I've been having a play, trying to extend this to actively free swap entries to make sufficient space for a new allcoation if the entries are already in swap cache. (To be clear, I'm not pursuing this series for inclusion, but was just trying to put some numbers to the idea, which could later be added to Chris's series if it makes sense).

However, I'm running into an unexpected issue; It was my previous understanding that if the swap map for an entry is SWAP_HAS_CACHE, then there is a folio in the swap cache and nothing is referencing the swap entry, so the entry can be freed with __try_to_reclaim_swap() - that's the pattern that the existing oder-0 scanner uses.

But I'm finding that __try_to_reclaim_swap() always returns 0, indicating that no folio was associated with the swap entry. How can that be, if swap_map[offset] == SWAP_HAS_CACHE ?

Here is my code, for reference.

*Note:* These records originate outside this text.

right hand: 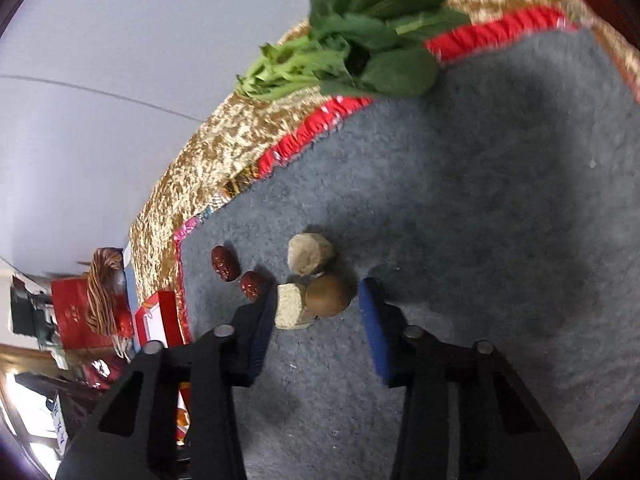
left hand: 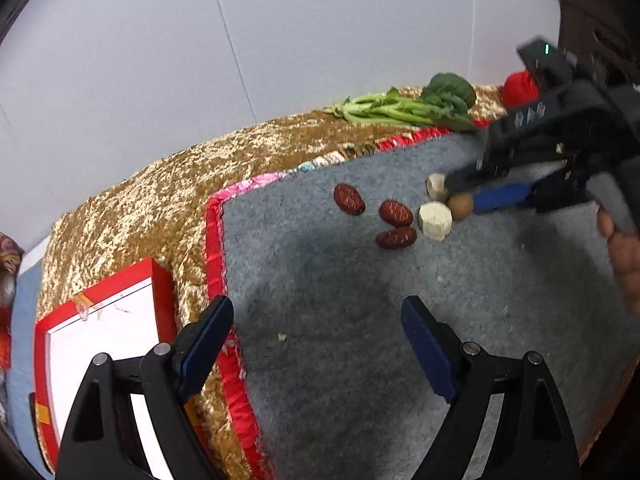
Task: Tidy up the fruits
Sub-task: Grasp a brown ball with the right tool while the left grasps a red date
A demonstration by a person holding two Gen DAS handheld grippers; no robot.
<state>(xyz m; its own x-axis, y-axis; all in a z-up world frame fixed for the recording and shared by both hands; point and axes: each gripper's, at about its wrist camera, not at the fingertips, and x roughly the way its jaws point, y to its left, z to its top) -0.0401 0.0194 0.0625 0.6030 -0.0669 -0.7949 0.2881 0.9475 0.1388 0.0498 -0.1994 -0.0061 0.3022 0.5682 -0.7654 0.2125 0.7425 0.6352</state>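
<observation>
Right gripper (right hand: 316, 320): jaws apart around round brown fruit (right hand: 327, 294), no long axis.
Left gripper (left hand: 318, 344): jaws apart, empty.
Red dates (left hand: 395, 213): long axes differ.

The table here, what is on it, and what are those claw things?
Red dates: three, dark red, grey mat centre.
Pale chunks: two, cream, beside the dates.
Round fruit: one, brown, touching both chunks, between the right claw's fingers.
Leafy greens: one bunch, green, far edge on the gold cloth.
Grey mat: one, red-trimmed.
Box: one, red with white inside, left.
Left claw: black, blue pads, open, holding nothing.
Right claw: same, open around the round fruit.
Hand: one, right edge.
</observation>
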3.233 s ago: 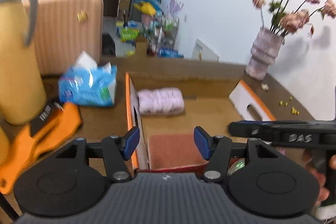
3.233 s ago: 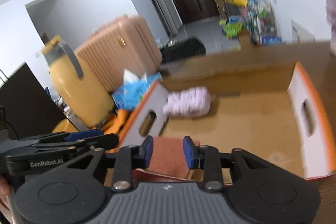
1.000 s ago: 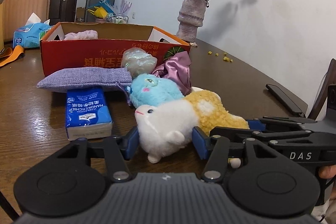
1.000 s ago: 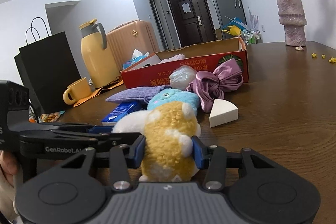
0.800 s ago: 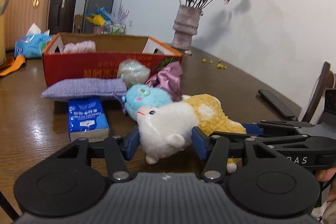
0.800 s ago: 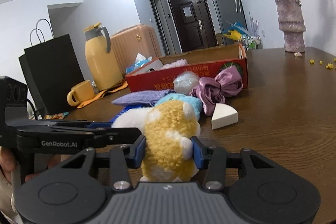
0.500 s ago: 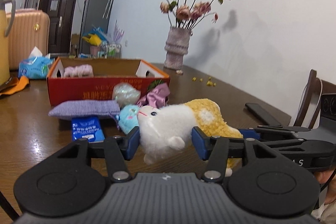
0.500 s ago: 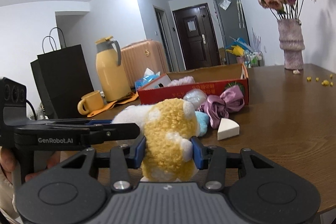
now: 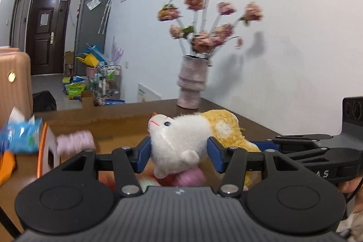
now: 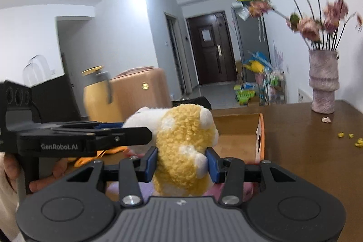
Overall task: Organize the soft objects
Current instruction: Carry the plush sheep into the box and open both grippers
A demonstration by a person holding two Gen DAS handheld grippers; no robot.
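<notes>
Carrying 1 plush toy (image 9: 181, 142) together, the left gripper (image 9: 179, 157) clamps its white head and the right gripper (image 10: 181, 163) its yellow body; next, lowering it into the far cardboard box (image 10: 236, 128).

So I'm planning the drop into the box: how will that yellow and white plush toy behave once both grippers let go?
The plush toy looks soft: the left gripper and the right gripper both dent its fur. It is probably light, since pinches alone carry it. It should flop and settle in the cardboard box rather than roll or bounce.
</notes>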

Note that "evict" is always set true to be very agressive for now, but the eventual idea is that it would only be set to true when certain criteria are met (e.g. last attempt to allocate for order either failed or had to evict to succeed). 

With logging added, every single call to __try_to_reclaim_swap() returns 0. (well it also live locks due to that with code as shown, but I hacked around that in experiments). Any ideas, before I dig deeper?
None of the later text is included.